Once created, these new containers are accesible by calling ``Get`` with
the name of the desired ``MeshBlockData`` container as an argument.
NOTE: The ``Add`` function checks if a ``MeshBlockData`` container by
the name ``label`` already exists in the collection, immediately
returning if one is found (or throwing a ``std::runtime_error`` if the
new and pre-existing containers are not equivalent). Therefore, adding a
``MeshBlockData`` container to the collection multiple times results in
a single new container, with the remainder of the calls no-ops.

The overload
``Add(const std::string &label, MeshBlockData<T> &src, const std::vector<std::string> &names)``
provides the same functionality as the above ``Add`` function, but for a
subset of variables provided in the vector of names. This feature allows
downstream applications to allocate storage in a more targeted fashion,
as might be desirable to hold source terms for particular equations, for
example.

Analogously, ``DataCollection`` provides ``AddShallow`` functions that
differ from ``Add`` only in that ***all*** included variables, even
non-``Metadata::OncCopy`` variables, are simply shallow copies.  For
these functions, no new storage for variables is ever allocated.

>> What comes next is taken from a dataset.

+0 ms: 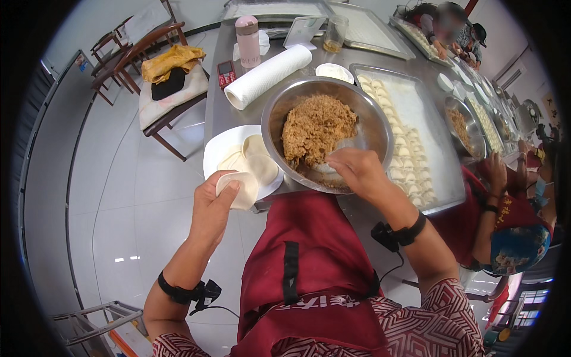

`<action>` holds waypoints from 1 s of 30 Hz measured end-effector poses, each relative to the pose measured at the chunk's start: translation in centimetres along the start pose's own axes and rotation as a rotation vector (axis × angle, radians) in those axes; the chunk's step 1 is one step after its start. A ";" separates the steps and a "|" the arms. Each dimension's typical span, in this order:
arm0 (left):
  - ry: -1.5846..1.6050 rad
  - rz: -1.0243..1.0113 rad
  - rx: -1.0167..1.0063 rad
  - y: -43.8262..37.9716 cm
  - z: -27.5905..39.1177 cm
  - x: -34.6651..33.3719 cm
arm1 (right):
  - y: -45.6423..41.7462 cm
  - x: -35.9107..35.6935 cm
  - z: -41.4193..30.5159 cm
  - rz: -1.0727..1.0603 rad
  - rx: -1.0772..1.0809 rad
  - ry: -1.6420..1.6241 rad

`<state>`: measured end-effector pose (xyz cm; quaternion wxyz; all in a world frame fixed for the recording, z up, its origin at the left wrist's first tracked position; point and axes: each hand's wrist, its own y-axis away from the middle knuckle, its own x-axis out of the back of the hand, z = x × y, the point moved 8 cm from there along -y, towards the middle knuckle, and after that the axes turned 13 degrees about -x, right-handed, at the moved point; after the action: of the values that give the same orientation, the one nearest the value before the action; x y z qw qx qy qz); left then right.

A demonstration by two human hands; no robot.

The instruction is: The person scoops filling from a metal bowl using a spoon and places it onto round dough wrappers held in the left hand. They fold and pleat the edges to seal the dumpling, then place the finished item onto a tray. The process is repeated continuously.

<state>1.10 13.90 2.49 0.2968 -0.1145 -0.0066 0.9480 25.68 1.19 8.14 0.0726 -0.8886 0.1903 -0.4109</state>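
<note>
My left hand (213, 201) pinches a round dumpling wrapper (241, 191) between thumb and fingers, just in front of a white plate (213, 142). More flat wrappers (263, 165) lie overlapped on that plate. A large steel bowl (377, 118) holds a mound of brown minced filling (317, 127), heaped toward its left side. Over the bowl's near right part is my right hand (359, 172), fingers curled at the filling's lower edge. Whether it grips a small tool there cannot be made out. Right of the bowl, a metal tray (428, 105) carries rows of folded dumplings (403, 151).
Behind the bowl lie a paper towel roll (270, 76), a red phone (226, 74) and a small white dish (334, 72). A pink bottle (248, 42) and a plastic cup (335, 35) stand farther back. A chair (174, 100) is at left; a co-worker's arm (493, 187) is at right.
</note>
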 end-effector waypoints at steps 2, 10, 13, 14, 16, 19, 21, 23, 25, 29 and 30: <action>0.027 -0.002 0.016 0.2 -0.2 -0.1 | -0.1 -0.1 0.3 -0.023 -0.060 -0.031; 0.119 0.017 0.107 0.2 -0.4 -1.0 | -0.4 -1.2 3.2 -0.067 -0.440 -0.411; 0.133 0.056 0.127 -0.3 -0.2 -0.9 | -1.2 -0.7 4.0 -0.105 -0.618 -0.695; 0.137 0.072 0.130 -0.6 -0.1 -0.9 | -1.3 -0.7 4.6 -0.112 -0.665 -0.767; 0.115 0.059 0.123 -1.3 0.4 -1.2 | -1.4 -0.7 5.8 -0.120 -0.755 -0.910; 0.097 0.030 0.117 -2.6 0.7 -1.9 | -1.5 -0.6 6.5 -0.155 -0.872 -1.095; 0.134 0.029 0.117 -3.6 1.0 -2.7 | -1.4 -0.2 6.9 -0.159 -0.888 -1.173; 0.218 0.048 0.119 -4.5 1.5 -4.2 | -1.3 0.5 7.2 -0.122 -0.901 -1.239; 0.301 0.053 0.190 -5.0 0.8 -5.4 | -1.2 1.6 7.0 -0.076 -0.900 -1.296; 0.481 0.162 0.293 -5.0 0.4 -8.9 | -0.9 4.1 4.9 0.020 -0.741 -1.309; 0.518 0.089 0.296 -5.0 0.0 -9.7 | -0.7 4.5 4.1 0.035 -0.635 -1.260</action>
<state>11.65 12.53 4.96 0.2602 -0.3083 0.2125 0.8900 31.65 -0.06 8.87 -0.0873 -0.9323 0.2372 0.2585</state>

Finally, all of the functionality just described for ``MeshBlockData``
objects is also provided for ``MeshData`` objects.  Adding a new
``MeshData`` object to the ``Mesh``-level ``DataCollection`` automatically
adds the corresponding ``MeshBlockData`` objects to each of the
``MeshBlock``-level ``DataCollection``s.  Using this ``Mesh`` level
functionality can be more convenient.

Two simple examples of usage of these new containers are 1) to provide
storage for multistage integration schemes and 2) to provide a mechanism
to allocate storage for right hand sides, deltas, etc. Both of these
usages are demonstrated in the advection example that ships with
Parthenon.

Note that in multistage integrator the fluxes and ``bvars`` (and their
MPI communicator) of a variable are shared by default across all stages.
This means that any kind of communication (most prominently flux
correction and ghost zone exchange) of a given variable at a given stage
should not be interleaved with any other modifications/communication of
said variable as it may result in undefined behavior.